* **Aim of the exercise**
Restate the data that follows exactly as it stands, beginning with the first line and ending with the line that contains "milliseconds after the".

--- START ---

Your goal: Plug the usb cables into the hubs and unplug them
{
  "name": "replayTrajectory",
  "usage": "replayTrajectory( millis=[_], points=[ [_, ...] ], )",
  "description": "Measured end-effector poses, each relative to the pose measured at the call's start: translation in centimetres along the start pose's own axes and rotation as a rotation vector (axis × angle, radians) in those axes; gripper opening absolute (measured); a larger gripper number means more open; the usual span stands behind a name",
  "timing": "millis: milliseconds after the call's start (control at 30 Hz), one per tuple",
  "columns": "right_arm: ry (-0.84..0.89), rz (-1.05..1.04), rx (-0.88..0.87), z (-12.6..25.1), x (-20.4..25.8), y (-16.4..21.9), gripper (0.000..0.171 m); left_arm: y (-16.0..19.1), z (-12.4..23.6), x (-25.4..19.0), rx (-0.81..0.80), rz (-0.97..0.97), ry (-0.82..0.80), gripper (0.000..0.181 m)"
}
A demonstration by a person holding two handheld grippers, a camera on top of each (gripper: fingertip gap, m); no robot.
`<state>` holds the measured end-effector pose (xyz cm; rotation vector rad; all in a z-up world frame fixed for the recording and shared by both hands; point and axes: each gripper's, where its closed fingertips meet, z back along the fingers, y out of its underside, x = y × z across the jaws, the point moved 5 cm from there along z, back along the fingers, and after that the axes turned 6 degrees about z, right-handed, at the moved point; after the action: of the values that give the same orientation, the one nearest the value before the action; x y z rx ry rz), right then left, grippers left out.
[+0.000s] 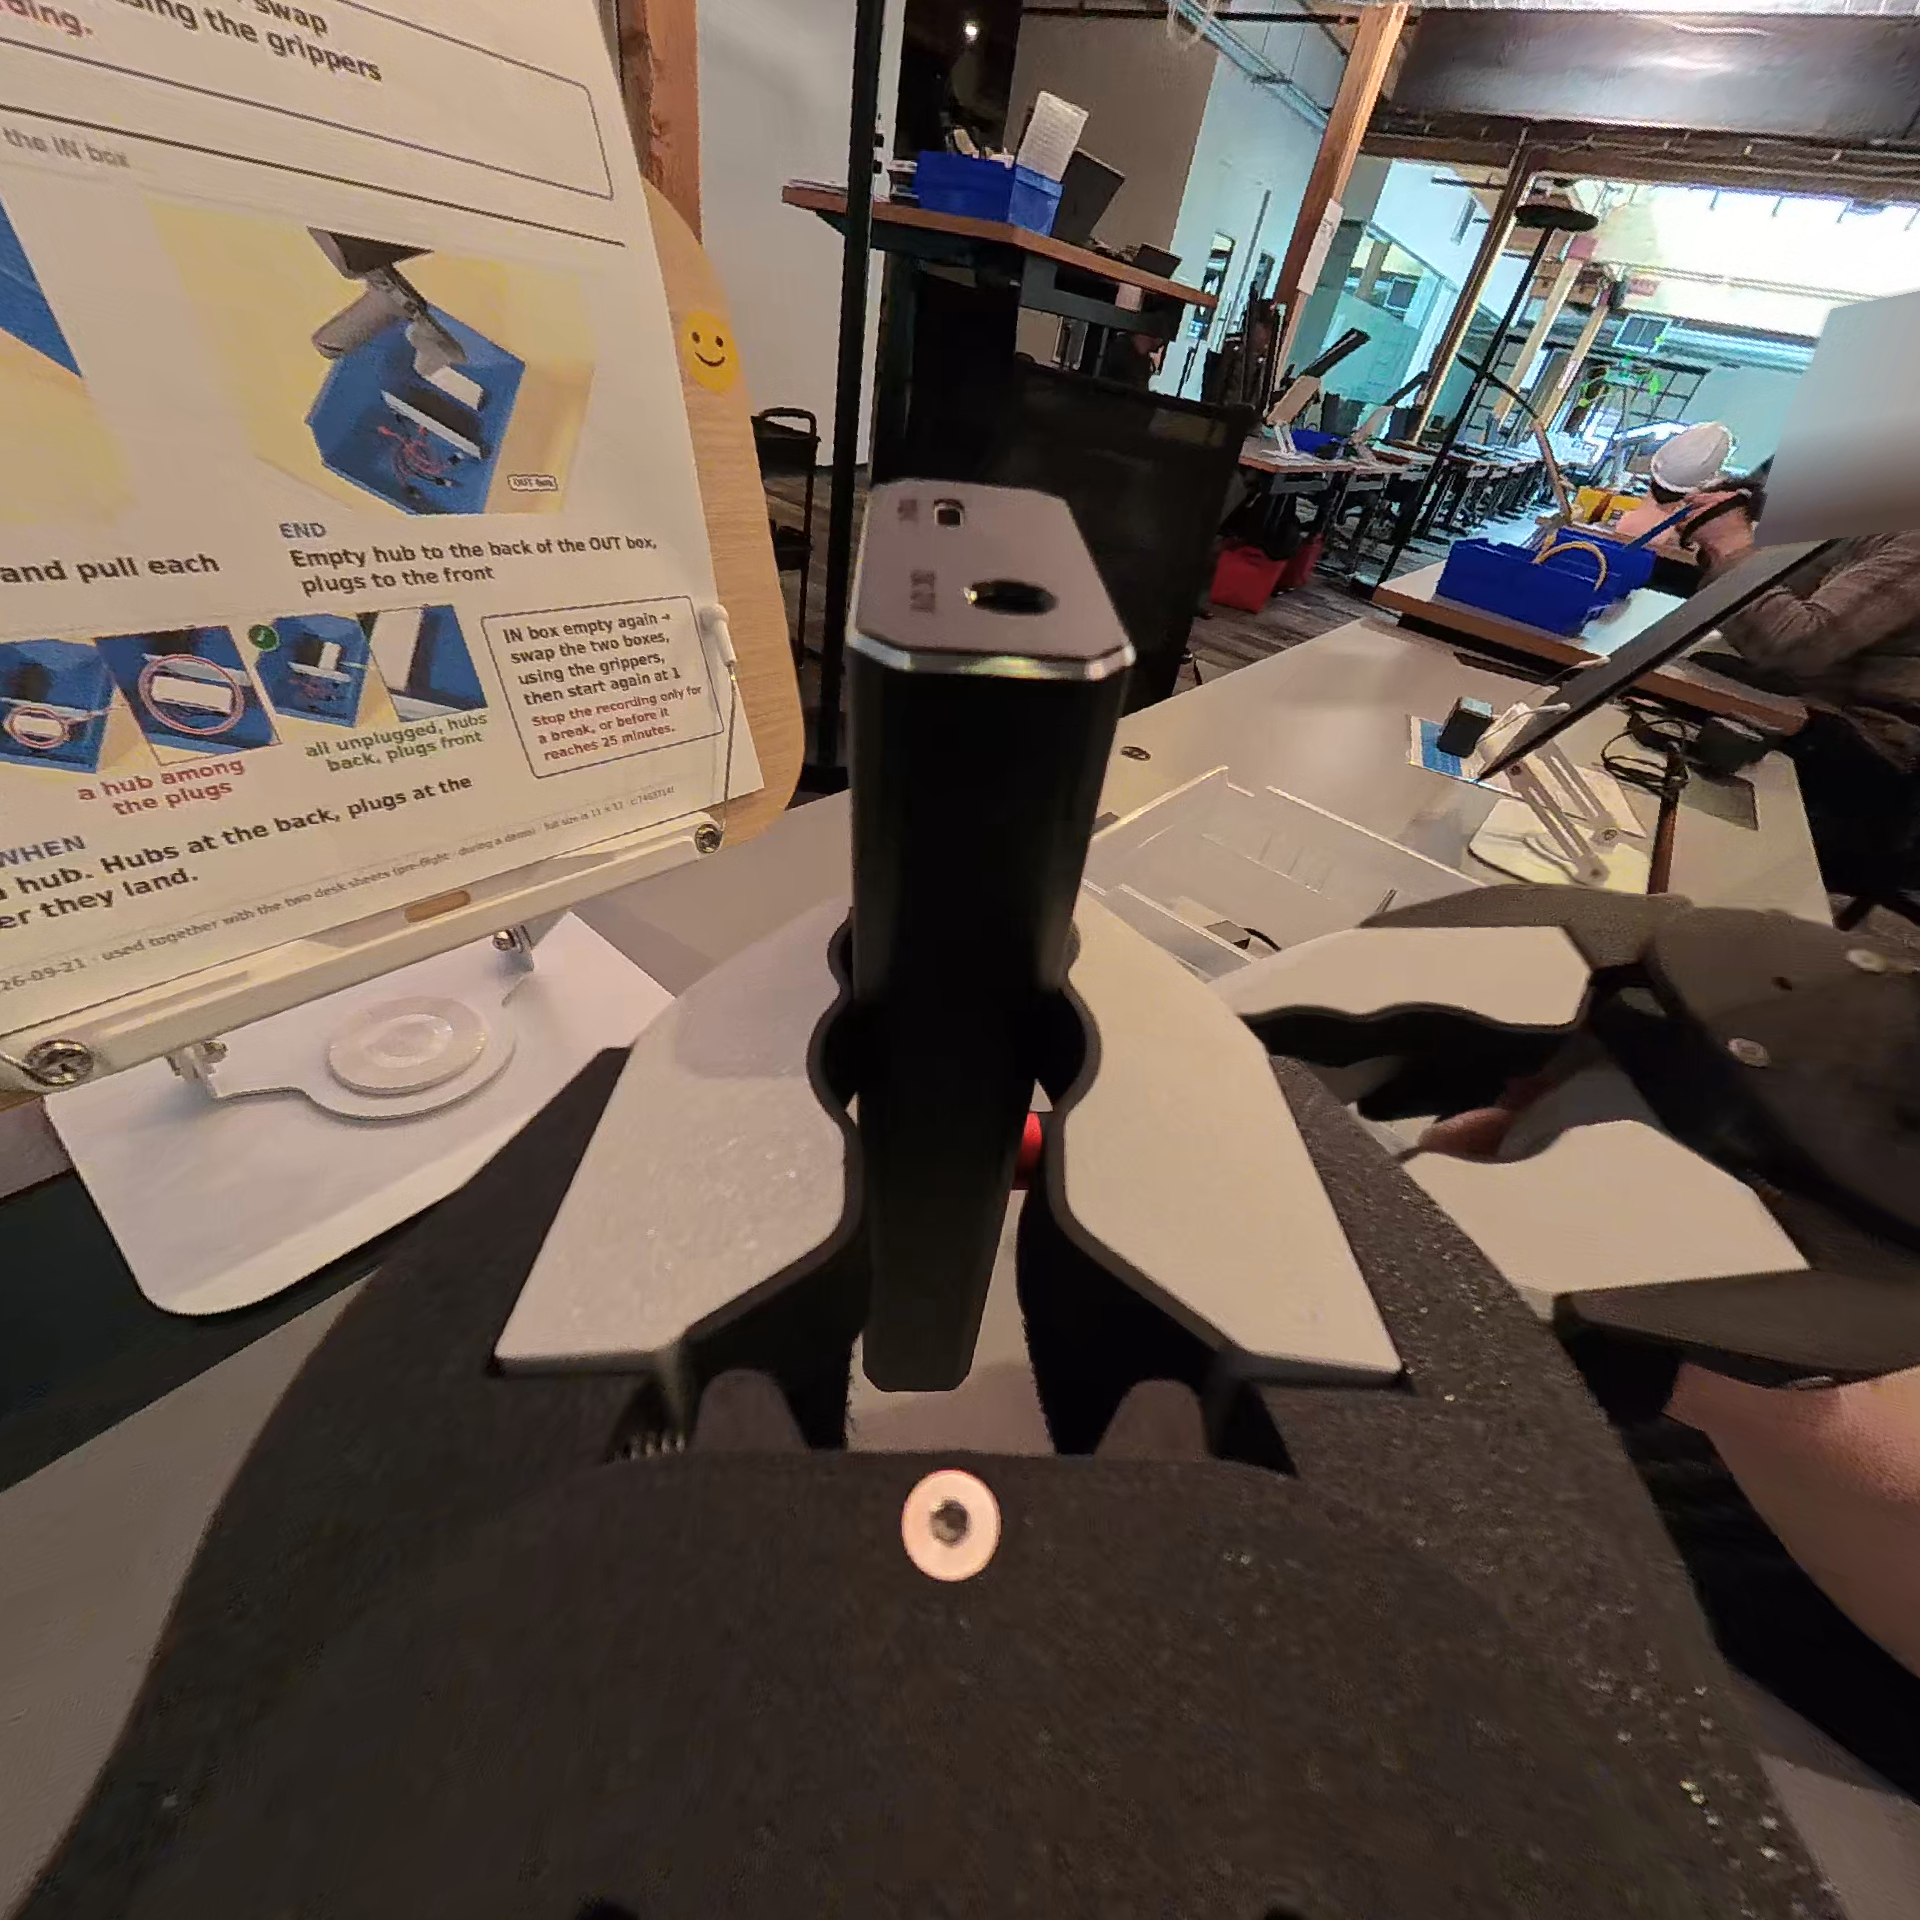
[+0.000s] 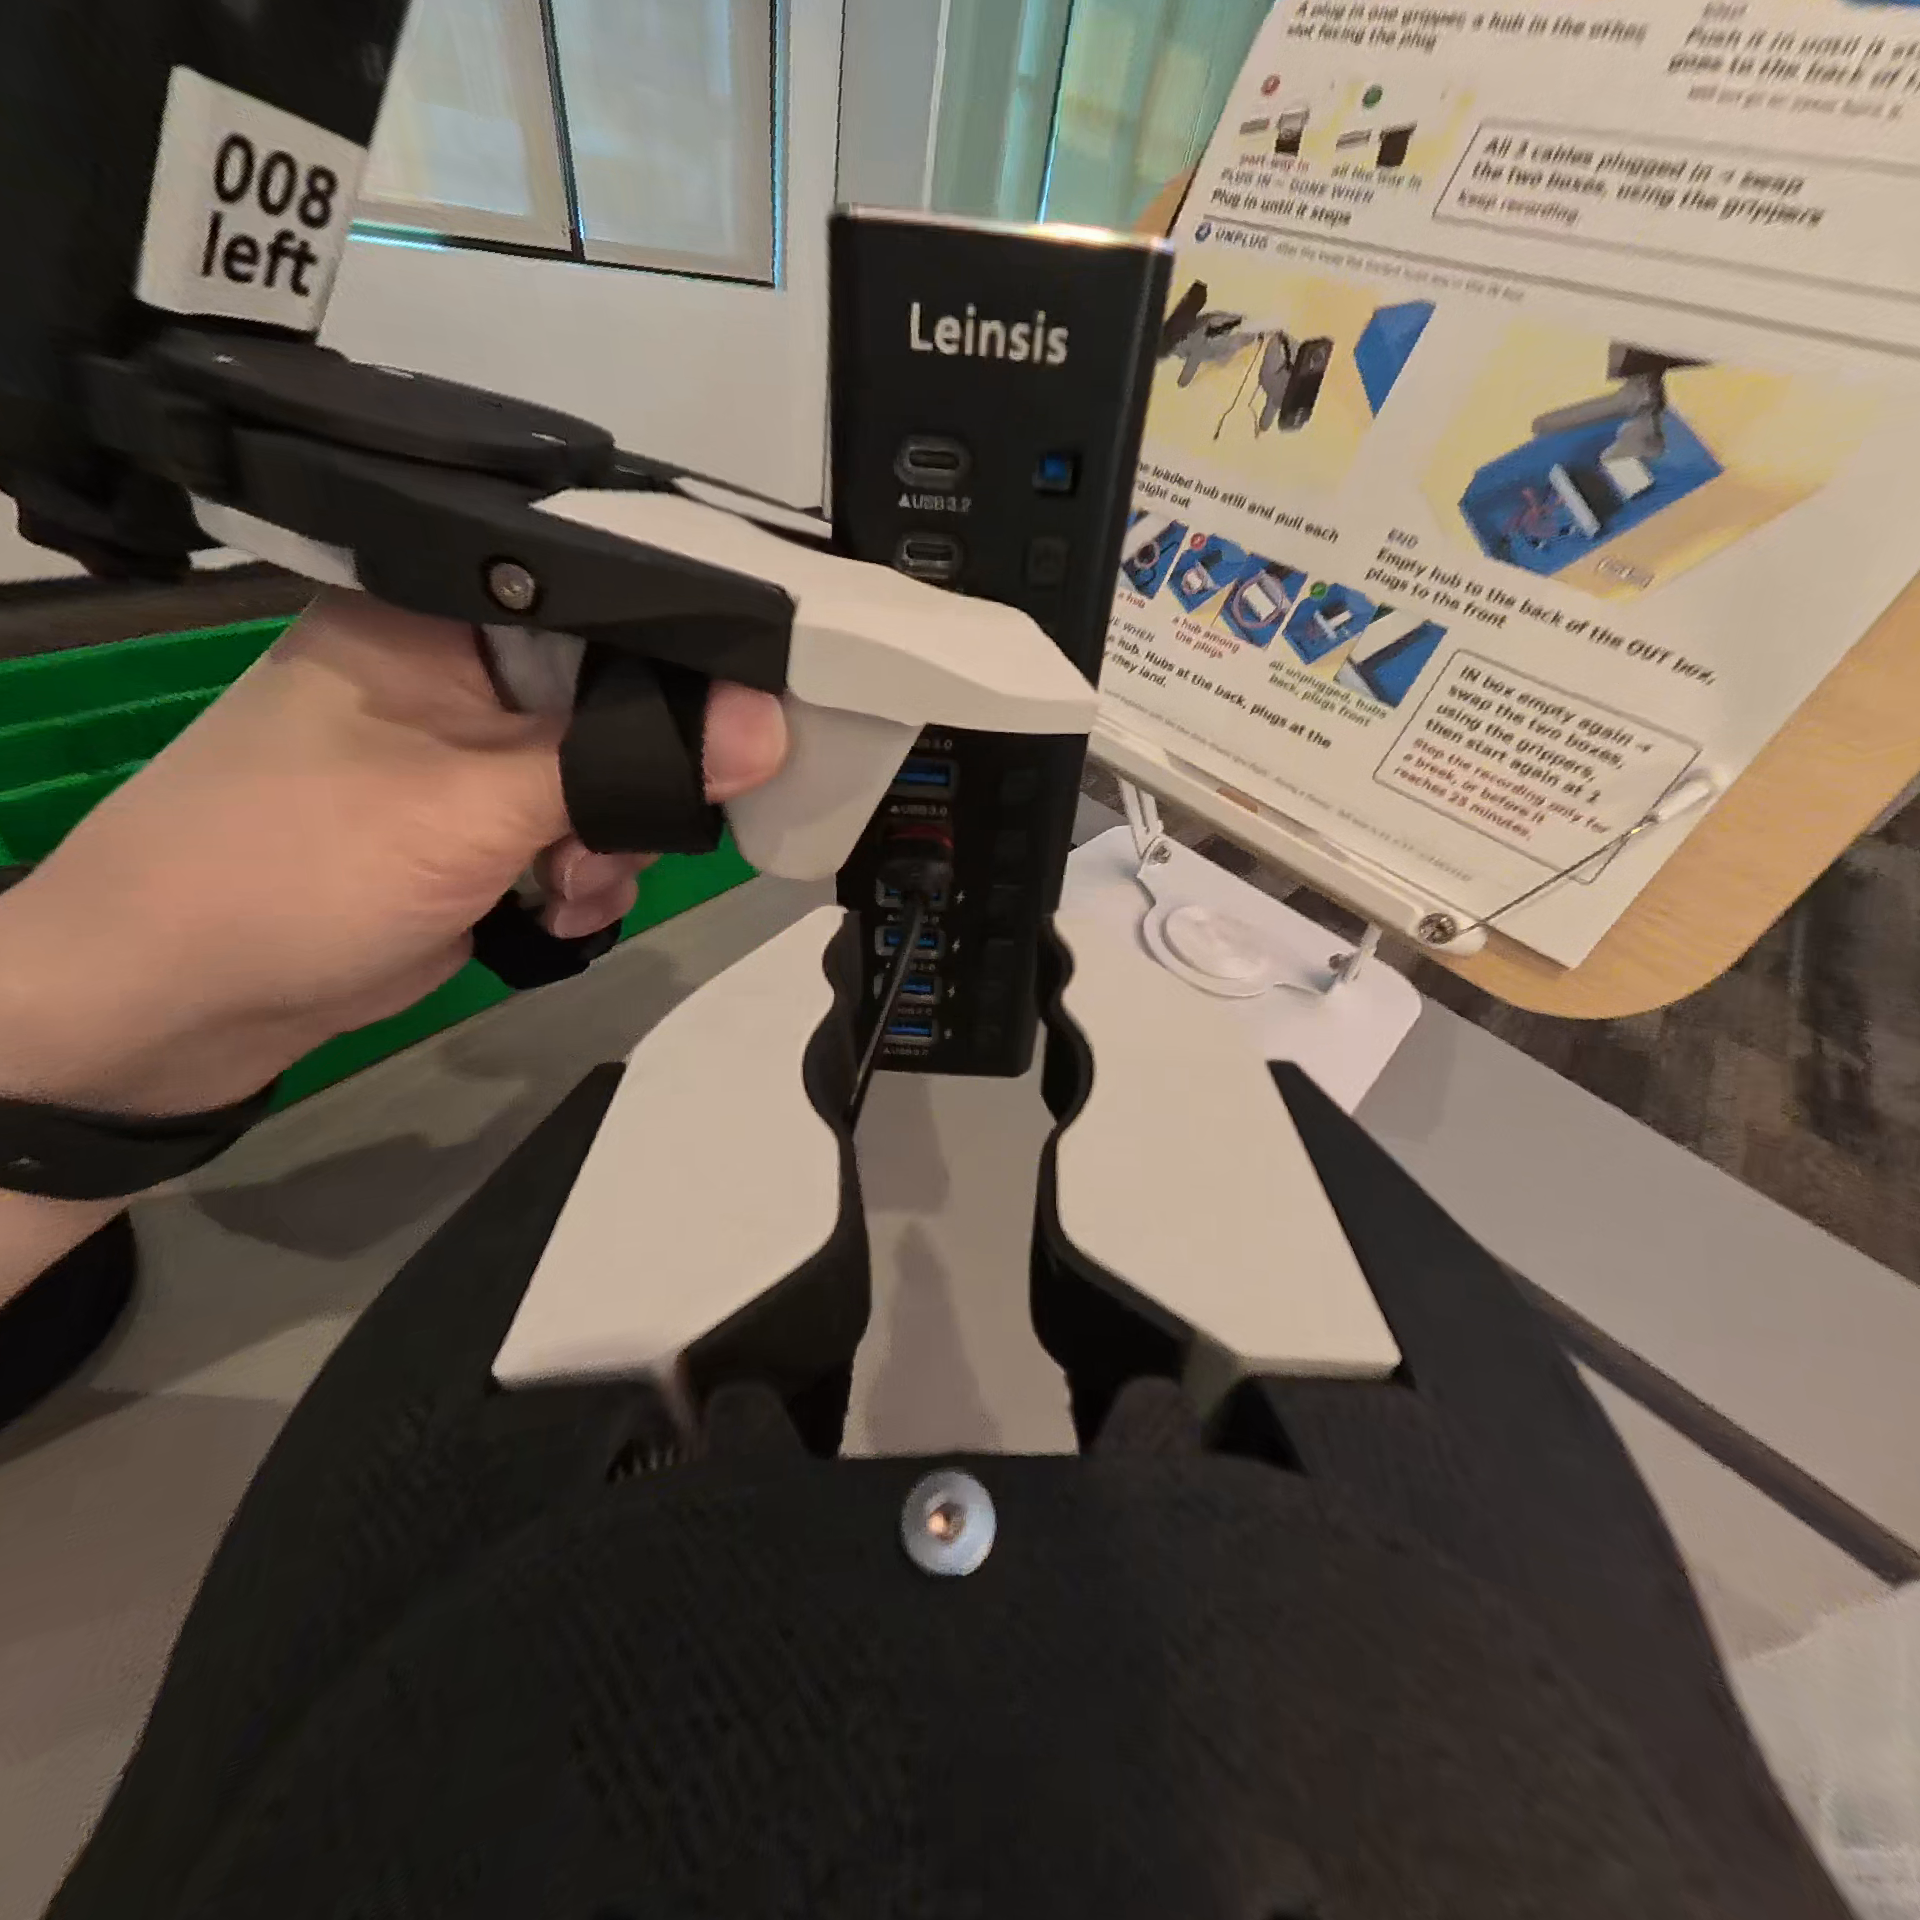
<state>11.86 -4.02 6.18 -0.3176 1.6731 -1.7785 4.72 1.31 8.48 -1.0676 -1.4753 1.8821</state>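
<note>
While your left tool (image 1: 951, 1023) clamps the black hub (image 1: 971, 831) upright above the desk (image 1: 1351, 707), your right tool (image 2: 940, 1023) sits at the hub's port face with fingers apart, a thin black cable (image 2: 883, 997) running from a red plug (image 2: 920, 847) between them.

Lighting: bright and even indoors; we note blown-out daylight from windows (image 1: 1704, 249) at 2 o'clock. Glare: hub (image 2: 987, 623) top edge. Shadows: soft on worktop (image 2: 1558, 1195). Blur: hand (image 2: 312, 831), instruction sheet (image 2: 1507, 416) slightly soft. Distortion: wide-angle bending at edges.
</note>
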Motion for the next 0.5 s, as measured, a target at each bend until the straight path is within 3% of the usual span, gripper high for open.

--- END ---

* **Result**
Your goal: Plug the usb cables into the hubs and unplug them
{
  "name": "replayTrajectory",
  "usage": "replayTrajectory( millis=[_], points=[ [_, ...] ], )",
  "description": "Measured end-effector poses, each relative to the pose measured at the call's start: translation in centimetres along the start pose's own axes and rotation as a rotation vector (axis × angle, radians) in those axes; gripper opening absolute (measured); a larger gripper number means more open; the usual span stands behind a name",
  "timing": "millis: milliseconds after the call's start (control at 30 Hz), one per tuple",

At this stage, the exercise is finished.